(Beginning of Data supplied)

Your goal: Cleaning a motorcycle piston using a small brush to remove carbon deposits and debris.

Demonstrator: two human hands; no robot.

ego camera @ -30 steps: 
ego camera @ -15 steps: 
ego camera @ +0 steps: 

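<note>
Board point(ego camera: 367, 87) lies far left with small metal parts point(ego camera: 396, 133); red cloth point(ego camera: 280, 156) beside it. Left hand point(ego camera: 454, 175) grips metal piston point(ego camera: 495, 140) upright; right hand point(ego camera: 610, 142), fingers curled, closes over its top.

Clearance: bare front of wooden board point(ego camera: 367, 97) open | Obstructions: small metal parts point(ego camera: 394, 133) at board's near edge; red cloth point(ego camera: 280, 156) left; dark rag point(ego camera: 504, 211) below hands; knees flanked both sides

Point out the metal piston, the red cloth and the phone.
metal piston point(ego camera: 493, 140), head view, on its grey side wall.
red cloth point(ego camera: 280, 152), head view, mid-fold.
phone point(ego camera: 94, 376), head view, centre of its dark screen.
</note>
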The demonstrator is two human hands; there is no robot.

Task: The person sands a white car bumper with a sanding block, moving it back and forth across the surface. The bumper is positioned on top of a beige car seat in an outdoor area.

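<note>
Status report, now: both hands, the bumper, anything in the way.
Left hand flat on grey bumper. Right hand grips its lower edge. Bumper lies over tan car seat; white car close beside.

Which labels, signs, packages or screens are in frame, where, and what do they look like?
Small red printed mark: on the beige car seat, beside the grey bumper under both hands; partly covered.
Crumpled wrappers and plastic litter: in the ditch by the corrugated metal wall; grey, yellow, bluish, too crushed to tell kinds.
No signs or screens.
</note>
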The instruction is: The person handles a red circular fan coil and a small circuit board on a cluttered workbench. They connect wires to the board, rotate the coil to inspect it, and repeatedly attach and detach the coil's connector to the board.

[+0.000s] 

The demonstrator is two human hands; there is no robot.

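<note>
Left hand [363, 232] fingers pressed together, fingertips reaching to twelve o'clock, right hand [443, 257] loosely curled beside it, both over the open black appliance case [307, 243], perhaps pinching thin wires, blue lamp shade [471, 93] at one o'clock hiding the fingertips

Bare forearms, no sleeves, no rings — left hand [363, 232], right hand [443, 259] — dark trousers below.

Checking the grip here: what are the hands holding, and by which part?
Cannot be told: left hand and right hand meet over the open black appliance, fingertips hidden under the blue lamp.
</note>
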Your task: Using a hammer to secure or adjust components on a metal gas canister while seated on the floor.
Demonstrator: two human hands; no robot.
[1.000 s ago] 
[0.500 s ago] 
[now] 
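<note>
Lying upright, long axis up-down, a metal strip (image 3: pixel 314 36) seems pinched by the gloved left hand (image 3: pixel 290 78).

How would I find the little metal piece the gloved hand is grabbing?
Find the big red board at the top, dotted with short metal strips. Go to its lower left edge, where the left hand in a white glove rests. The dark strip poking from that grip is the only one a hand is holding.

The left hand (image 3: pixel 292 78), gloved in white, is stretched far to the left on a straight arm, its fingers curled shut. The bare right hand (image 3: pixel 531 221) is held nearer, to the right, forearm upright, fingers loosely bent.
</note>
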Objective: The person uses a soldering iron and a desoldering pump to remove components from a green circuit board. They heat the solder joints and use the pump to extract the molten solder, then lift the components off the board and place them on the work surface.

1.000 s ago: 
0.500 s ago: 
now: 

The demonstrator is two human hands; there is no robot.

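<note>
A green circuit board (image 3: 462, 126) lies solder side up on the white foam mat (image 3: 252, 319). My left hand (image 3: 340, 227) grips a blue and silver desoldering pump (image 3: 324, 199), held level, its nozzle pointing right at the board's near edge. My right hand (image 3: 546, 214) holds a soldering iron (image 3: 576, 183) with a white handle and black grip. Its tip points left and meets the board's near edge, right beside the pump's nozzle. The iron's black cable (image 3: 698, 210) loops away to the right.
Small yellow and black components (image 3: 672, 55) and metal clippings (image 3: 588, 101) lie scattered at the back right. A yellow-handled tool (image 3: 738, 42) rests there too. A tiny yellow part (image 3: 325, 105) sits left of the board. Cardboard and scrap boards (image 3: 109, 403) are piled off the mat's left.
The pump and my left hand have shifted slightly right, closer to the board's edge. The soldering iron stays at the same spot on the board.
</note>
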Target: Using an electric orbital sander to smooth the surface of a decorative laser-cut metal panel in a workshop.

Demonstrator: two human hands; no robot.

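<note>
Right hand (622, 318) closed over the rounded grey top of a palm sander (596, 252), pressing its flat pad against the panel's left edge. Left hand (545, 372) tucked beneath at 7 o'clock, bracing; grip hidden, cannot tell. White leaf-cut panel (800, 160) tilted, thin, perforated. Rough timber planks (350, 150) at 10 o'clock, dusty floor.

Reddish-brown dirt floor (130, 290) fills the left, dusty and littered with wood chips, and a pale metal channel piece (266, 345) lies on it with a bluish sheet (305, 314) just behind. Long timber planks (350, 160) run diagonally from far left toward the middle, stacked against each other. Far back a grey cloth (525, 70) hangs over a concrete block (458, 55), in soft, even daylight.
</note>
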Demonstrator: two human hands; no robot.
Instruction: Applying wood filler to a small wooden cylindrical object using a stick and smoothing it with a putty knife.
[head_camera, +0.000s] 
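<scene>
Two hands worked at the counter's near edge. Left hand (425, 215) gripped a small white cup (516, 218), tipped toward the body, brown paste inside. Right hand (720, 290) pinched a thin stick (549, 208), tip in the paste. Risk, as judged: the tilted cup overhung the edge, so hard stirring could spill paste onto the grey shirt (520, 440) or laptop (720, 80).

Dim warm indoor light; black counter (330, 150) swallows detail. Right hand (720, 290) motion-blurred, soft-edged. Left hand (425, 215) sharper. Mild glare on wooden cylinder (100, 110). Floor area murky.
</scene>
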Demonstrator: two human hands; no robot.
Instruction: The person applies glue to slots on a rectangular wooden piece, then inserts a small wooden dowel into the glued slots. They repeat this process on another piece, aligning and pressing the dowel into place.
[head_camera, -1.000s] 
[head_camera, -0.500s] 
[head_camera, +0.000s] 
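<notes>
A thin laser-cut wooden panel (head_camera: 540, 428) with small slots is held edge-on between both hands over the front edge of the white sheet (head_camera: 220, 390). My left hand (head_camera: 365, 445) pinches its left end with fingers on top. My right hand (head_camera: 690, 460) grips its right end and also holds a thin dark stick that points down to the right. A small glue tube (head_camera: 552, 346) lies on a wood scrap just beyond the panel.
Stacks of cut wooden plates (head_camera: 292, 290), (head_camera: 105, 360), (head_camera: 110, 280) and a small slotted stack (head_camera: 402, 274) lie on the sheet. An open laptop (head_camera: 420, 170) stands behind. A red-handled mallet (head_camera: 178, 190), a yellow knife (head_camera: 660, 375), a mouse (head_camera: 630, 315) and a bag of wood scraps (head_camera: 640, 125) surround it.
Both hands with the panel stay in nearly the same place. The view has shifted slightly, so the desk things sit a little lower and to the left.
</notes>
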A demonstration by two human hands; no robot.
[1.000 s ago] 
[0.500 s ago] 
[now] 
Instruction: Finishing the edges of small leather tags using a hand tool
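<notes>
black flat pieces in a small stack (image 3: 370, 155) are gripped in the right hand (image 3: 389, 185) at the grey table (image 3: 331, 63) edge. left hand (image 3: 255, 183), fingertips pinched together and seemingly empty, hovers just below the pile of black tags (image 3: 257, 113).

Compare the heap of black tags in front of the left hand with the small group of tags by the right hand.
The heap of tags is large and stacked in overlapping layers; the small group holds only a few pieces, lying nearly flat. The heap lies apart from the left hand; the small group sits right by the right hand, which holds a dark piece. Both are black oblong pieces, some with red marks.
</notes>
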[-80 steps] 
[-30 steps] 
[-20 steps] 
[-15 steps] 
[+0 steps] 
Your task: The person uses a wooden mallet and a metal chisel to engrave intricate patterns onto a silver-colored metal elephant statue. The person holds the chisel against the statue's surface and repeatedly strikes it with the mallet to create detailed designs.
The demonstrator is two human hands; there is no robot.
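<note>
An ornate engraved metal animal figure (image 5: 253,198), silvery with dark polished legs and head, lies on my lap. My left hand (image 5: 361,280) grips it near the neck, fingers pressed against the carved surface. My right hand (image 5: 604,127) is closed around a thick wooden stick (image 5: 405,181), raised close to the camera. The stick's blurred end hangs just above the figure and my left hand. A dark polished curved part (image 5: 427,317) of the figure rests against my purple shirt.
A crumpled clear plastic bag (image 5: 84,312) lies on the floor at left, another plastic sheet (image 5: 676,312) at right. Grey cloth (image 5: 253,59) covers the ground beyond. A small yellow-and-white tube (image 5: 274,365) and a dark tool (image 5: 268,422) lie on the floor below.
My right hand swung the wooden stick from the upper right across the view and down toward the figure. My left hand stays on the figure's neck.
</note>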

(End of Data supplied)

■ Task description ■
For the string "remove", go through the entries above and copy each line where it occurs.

■ Exercise solution ■
Your goal: Cleaning a motorcycle piston using a small brush to remove carbon deposits and debris.
Objective: The person uses a soldering iron and a desoldering pump to remove components from a green circuit board. They heat the solder joints and use the pump to extract the molten solder, then lift the components off the board and place them on the work surface.

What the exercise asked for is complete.